* _EXERCISE PROMPT_
Please give the lines below again exactly as they stand, from the one that contains "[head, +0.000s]" up to and including the one that contains "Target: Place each", leaving all pictures out.

-------- PROVIDED MATERIAL

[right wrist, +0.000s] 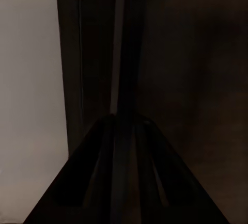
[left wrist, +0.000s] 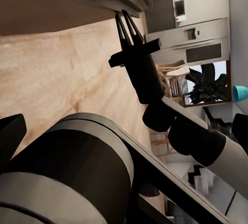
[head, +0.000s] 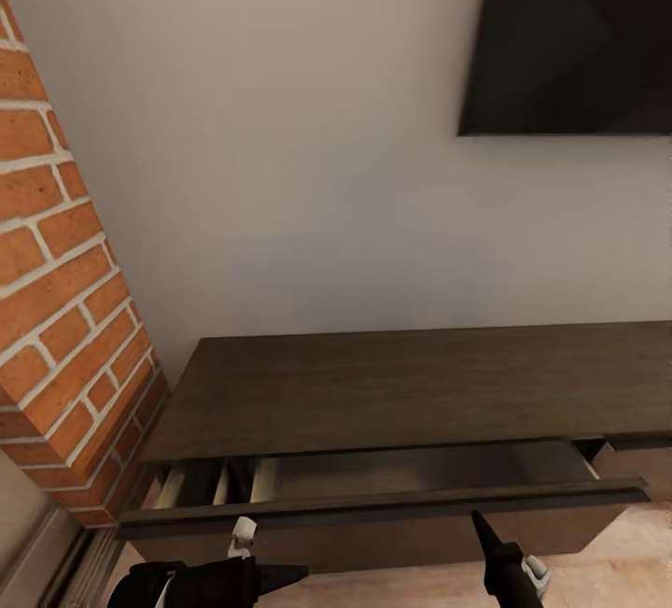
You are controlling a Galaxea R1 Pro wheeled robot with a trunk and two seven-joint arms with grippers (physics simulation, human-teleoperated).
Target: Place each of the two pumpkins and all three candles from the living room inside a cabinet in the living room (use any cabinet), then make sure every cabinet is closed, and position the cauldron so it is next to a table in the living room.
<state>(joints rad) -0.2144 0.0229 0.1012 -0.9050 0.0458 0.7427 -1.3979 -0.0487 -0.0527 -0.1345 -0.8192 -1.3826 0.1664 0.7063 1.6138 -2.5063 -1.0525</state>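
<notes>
below wall screen (head: 569, 29), cabinet (head: 411, 384) drawer (head: 392, 496) pulled out; right claw (head: 478, 522) pinched together.

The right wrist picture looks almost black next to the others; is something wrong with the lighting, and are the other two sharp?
Right wrist view: dim because the camera sits close against the dark cabinet, the gripper a dark shape. Head view: evenly lit, slightly soft, no glare on the wall. Left wrist view: bright floor, the near arm large and blurry.
</notes>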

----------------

* _TASK RESPONSE_
[head, +0.000s] 
You are controlling a Galaxea R1 Pro wheeled robot with a trunk and two seven-joint arms with grippers (physics simulation, human-teleoperated).
Target: Place each of the two pumpkins and all three candles from the living room inside a cabinet in the living room (use any cabinet), then make sure every cabinet is closed, and position the cauldron so it is next to a table in the living room.

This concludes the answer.